DOI: http://dx.doi.org/10.17161/bi.v2i0.4

Changing habitat areas and static reserves: challenges to species protection under climate change

Garden, J. G., O’Donnell, T. and Catterall, C. P. 2015. Changing habitat areas and static reserves: challenges to species protection under climate change. Landscape Ecology, 30, 1959-1973. DOI: 10.1007/s10980-015-0223-3

Changing climates can lead to shifts in the spatial distribution of a species and its suitable habitat, potentially altering the effectiveness of previously fixed protected areas.
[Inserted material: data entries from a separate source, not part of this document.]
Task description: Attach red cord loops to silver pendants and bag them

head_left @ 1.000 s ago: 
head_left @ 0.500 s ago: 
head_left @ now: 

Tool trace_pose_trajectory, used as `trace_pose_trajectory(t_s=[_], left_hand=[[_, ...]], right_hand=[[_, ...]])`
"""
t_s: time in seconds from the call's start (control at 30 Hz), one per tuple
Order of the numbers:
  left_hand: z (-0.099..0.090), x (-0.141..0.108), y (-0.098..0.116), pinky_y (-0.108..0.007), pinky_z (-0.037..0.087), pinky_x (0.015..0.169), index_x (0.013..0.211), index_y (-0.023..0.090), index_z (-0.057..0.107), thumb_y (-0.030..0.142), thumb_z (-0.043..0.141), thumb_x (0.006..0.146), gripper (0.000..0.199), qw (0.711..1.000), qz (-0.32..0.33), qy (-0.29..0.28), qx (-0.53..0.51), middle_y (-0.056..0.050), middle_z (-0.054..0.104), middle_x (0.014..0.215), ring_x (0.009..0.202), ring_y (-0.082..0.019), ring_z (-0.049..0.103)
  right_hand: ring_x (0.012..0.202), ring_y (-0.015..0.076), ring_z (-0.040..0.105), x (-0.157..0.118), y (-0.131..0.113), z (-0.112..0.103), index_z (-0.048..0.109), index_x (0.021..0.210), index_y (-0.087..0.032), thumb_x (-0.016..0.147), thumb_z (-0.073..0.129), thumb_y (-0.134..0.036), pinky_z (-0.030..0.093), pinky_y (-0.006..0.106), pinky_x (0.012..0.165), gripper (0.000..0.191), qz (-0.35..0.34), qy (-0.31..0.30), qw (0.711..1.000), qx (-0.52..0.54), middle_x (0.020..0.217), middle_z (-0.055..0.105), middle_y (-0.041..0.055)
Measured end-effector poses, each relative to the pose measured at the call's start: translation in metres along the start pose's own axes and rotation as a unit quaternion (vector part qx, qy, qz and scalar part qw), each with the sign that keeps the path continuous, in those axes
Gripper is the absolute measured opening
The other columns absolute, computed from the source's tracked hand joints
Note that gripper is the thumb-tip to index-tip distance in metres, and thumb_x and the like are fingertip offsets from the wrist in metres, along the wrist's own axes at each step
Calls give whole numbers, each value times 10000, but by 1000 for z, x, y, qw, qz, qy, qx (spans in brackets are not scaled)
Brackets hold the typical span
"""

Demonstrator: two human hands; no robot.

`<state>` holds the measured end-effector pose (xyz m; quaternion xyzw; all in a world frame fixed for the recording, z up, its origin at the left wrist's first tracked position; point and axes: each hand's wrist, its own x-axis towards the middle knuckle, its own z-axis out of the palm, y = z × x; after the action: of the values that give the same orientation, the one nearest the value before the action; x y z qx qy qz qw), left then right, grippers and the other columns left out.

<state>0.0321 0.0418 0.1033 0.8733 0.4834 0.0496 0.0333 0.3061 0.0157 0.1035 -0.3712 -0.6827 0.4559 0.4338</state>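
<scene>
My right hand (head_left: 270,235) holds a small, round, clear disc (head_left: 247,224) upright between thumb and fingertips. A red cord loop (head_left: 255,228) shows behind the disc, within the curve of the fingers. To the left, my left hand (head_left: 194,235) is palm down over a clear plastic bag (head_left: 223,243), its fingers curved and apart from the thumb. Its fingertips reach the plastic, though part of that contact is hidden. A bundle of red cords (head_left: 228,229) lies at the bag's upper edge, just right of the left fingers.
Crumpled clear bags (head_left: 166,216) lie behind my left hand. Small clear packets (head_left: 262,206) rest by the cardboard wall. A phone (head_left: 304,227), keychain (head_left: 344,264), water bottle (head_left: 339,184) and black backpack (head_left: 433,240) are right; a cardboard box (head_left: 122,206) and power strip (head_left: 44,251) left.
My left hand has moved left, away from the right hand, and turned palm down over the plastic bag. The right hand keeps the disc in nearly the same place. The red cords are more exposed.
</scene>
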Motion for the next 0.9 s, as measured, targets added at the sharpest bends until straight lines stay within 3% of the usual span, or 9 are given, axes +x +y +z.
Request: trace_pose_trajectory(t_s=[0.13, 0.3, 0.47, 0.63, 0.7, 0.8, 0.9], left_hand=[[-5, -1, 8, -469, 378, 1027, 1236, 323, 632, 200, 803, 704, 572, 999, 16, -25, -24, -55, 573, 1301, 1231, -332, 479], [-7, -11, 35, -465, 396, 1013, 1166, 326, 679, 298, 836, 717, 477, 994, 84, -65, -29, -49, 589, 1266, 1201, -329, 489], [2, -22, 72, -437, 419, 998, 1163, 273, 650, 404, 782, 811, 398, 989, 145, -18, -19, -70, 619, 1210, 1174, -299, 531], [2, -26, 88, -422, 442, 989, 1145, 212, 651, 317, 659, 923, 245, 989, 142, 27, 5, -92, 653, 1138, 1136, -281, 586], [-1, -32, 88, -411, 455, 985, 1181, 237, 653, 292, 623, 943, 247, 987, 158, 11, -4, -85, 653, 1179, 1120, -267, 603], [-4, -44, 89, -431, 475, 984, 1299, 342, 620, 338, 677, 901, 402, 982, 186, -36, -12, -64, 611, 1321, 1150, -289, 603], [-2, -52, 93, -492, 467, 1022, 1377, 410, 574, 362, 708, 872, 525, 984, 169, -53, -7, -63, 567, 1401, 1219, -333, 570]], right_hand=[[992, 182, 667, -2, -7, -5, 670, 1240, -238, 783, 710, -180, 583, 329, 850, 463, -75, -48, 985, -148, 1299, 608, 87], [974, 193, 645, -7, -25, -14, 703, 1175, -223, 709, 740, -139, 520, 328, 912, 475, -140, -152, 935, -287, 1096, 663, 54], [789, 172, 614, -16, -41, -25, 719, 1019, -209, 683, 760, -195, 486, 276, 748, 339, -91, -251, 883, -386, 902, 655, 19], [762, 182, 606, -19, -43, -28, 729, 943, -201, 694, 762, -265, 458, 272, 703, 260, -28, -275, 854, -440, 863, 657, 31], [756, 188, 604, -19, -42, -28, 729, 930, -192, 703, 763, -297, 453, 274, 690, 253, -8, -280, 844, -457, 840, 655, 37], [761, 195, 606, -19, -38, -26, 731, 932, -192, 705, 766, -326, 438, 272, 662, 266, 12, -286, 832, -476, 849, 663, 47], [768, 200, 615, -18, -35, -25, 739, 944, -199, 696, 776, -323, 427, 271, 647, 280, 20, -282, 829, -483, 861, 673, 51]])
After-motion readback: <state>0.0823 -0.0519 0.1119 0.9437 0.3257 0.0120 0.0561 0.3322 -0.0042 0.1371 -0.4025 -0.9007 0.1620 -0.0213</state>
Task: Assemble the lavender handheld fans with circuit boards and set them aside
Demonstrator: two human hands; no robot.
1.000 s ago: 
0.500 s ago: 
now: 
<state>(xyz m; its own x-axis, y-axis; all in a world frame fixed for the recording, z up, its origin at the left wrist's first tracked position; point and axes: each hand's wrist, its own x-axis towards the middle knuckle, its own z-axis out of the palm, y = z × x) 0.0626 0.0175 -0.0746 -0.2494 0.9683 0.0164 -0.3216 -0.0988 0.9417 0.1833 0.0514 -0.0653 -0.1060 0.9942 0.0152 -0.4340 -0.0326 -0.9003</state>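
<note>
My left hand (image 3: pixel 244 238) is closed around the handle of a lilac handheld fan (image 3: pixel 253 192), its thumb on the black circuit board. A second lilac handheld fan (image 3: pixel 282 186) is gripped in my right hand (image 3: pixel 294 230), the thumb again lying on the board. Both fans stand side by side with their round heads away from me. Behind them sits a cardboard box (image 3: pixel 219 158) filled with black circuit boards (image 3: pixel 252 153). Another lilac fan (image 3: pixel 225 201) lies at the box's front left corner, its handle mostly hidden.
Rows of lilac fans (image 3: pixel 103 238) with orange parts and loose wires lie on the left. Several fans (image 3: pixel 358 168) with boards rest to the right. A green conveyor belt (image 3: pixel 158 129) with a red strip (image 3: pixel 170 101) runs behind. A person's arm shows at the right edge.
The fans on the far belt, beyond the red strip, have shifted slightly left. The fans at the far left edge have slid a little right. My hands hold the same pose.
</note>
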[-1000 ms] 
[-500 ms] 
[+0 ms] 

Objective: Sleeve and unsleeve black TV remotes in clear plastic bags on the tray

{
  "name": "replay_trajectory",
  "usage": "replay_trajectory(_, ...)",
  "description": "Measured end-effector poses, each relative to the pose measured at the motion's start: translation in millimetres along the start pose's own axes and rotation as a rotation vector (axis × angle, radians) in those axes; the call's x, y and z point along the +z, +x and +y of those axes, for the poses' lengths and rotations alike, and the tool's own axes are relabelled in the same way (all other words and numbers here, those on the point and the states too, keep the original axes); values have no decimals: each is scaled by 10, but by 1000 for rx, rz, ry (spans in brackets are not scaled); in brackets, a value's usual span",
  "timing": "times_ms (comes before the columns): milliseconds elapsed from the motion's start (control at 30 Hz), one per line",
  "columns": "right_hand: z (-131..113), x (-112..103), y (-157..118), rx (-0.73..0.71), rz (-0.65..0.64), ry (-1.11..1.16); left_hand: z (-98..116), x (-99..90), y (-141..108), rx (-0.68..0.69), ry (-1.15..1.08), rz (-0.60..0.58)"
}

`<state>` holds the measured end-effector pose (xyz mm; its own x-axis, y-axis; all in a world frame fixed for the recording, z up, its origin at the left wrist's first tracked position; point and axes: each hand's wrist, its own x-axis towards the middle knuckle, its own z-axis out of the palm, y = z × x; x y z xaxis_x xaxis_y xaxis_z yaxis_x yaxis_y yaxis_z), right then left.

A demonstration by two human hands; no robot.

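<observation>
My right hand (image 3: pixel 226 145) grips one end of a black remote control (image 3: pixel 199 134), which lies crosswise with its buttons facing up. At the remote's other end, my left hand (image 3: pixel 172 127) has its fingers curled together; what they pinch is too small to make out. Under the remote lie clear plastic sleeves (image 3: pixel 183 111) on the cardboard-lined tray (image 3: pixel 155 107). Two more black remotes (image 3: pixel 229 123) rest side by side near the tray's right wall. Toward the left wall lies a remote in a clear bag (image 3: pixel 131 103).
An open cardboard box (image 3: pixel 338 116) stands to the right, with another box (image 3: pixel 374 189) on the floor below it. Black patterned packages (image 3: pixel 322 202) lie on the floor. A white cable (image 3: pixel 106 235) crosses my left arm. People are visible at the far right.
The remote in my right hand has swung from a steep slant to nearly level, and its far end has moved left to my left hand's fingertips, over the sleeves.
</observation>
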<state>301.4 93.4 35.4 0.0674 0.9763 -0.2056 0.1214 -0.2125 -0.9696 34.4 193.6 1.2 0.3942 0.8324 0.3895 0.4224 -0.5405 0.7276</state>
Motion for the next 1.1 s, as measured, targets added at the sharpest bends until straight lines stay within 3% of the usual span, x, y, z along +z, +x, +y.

This paper develops a broad approach to characterizing species’ climate-induced distributional changes due to location displacement or refugial dynamics along with the effectiveness of the protected area network. Distributional data, climate data, and other environmental data were used to produce species distribution models for 13 species. Areas of suitable habitat for each species were predicted according to three climate regimes and overlaid with GIS maps of protected areas. Suitable habitat extent decreased across climate regimes for all 13 species as did the proportion of refugia extent within the original suitable habitat extent. The amount of protected habitat decreased under future climates though this is likely due to overall decreases in the habitat extent as the proportion of habitat protected in the study area did not change over time. This study forecasts a decline in suitable habitat for forest obligate species within the study area as the climate changes. Patterns of species response to the changing climate were better characterized by refugial dynamics rather than location displacement. These findings are consistent with species ranges shrinking in the future around refugia within or near the current distribution as opposed to shifting in location. The purpose of this study was to predict the impact of climate change on the habitat extent of these species and as such other threats to habitat, such as deforestation, were intentionally not considered. In order to better predict suitable habitat extent future research would need to include all threats to habitat in the study area.